Are You Connected to What Matters Most?

As a successful leader, you’re always seeking for a better tomorrow and you can lose sight of the beauty of today. Let me show you three simple steps to stay connected to what matters most.
If you are a successful leader, you are a lifelong learner.
The status quo doesn’t interest you and neither does yesterday’s news.
You are a futurist and operate from a place of “what’s next”, striving to optimize everything you do.
All of this is what makes you a successful leader – and it has a downside.
When you are always seeking for a better tomorrow, you can lose sight of the bWhat Matters Mosteauty of today.
The 4th Pillar in my 7 Pillars of Leadership is Live Your Priorities.
If you don’t focus on the people, places, and opportunities you want first, you may find yourself someplace other than where you wanted to be at the end of the year.
You may wait for perfect to show up so you miss out on the joy that come from being fully present in this moment.
Being “driven” is partnered with the desire to show off how good you really are at reaching your goals so others will be amazed at your high performance and habit of excellence.
If it cheats you from enjoying meaningful connections and loving relationships, your reality is about the ‘next’ instead of the now.
While process and strategy come easy to me, if I work at a pace that is frenetic and don’t pay attention to my body, mind, and spirit, I will crash and burn – and it’s not pretty.
And, I know I’m not the only one.
Several years ago, I had a conversation with one of my clients about this about why she went into the office early every day and was the last one there.
She shared how she wanted to prove that she worked harder than all of the hard workers at her IT company.
And, it was that pace that caused her to be on the brink of burnout before she called me for coaching.
Everything in her life was suffering – her health (she stopped working out and gained 30 pounds in a few short months), her relationship (her partner was not getting the best of her as she was on edge), and her work (she started to get resentful that she was doing more than her colleagues and they would come to her with their challenges).
What Matters Most
Here are three simple steps to stay connected to what matters most.

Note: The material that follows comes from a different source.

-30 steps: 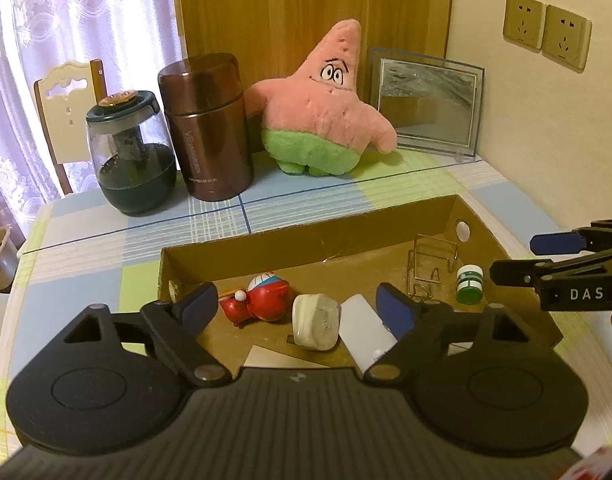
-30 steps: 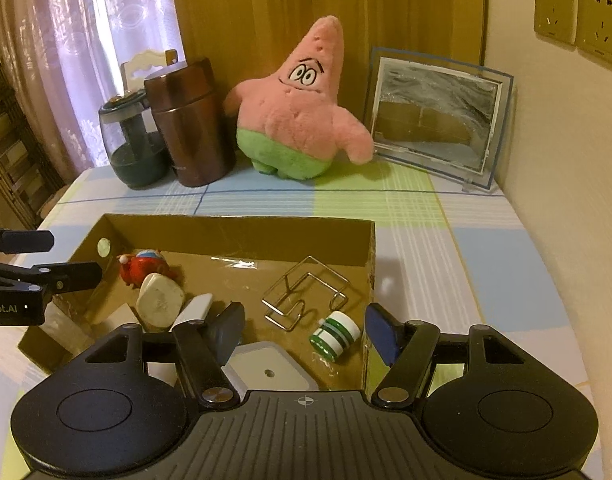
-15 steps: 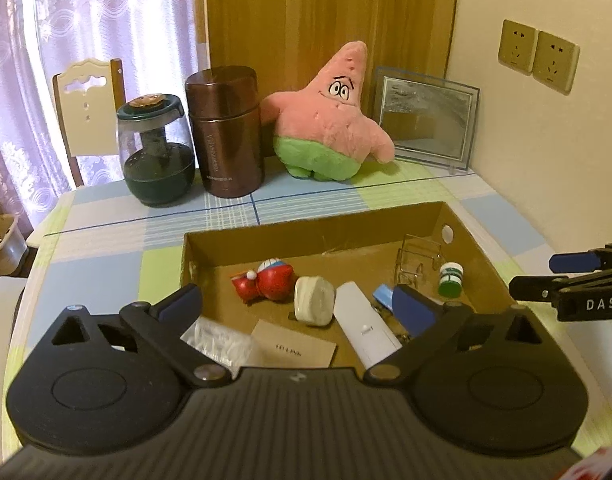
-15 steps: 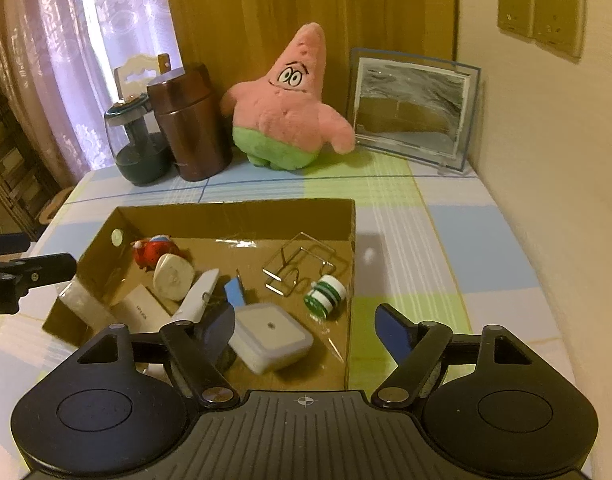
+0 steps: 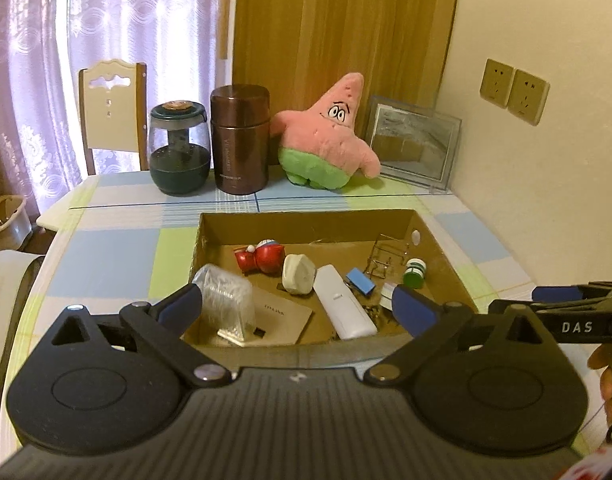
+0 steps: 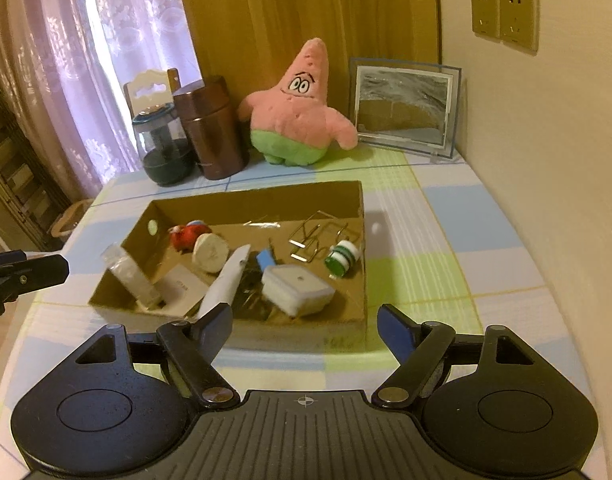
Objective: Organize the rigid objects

- Inventory your life. At Design Your Destiny Live™, my annual leadership event held in January for the past 9 years, I speak about 7 Areas of Well-Being. These areas are: Physical, Emotional, Intellectual, Spiritual, Financial, Relational, and Work/Creativity. When you regularly evaluate where you are and what you want, you’re able to make note of whether something is on track or needs to change.
- Get into your heart. When you make decisions from your head, you don’t always make the best decisions. Research shows that the heart controls the brain through nervous system connections, bio-mechanical information via blood pressure waves, hormones, and energetic information – and there is more information sent from the heart to the brain on a daily basis than vice versa.
- Practice the art of de-stressing yourself. Stress shows up in ways that affect all 7 areas of well-being. Physically and emotionally, your body knows when you are pushing too hard. Understand what de-stresses you even if you don’t think you ever get stressed out. And, if running on empty looks normal to you, know that exhaustion or waiting until your tank is empty is avoidable and you may be doing too much. Pay attention to what allows you to slow down, rest and reconnect to what matters most. For me, I continue to go back to the 7 areas each week and see where I need to make adjustments. A little fine-tuning goes a long way.
Being a successful leader requires focus and attention on staying connected to what matters most.
Action Item: What Matters Most
The Upside Challenge of the week is to take action on one of these three simple steps.
The world needs you and your brilliance.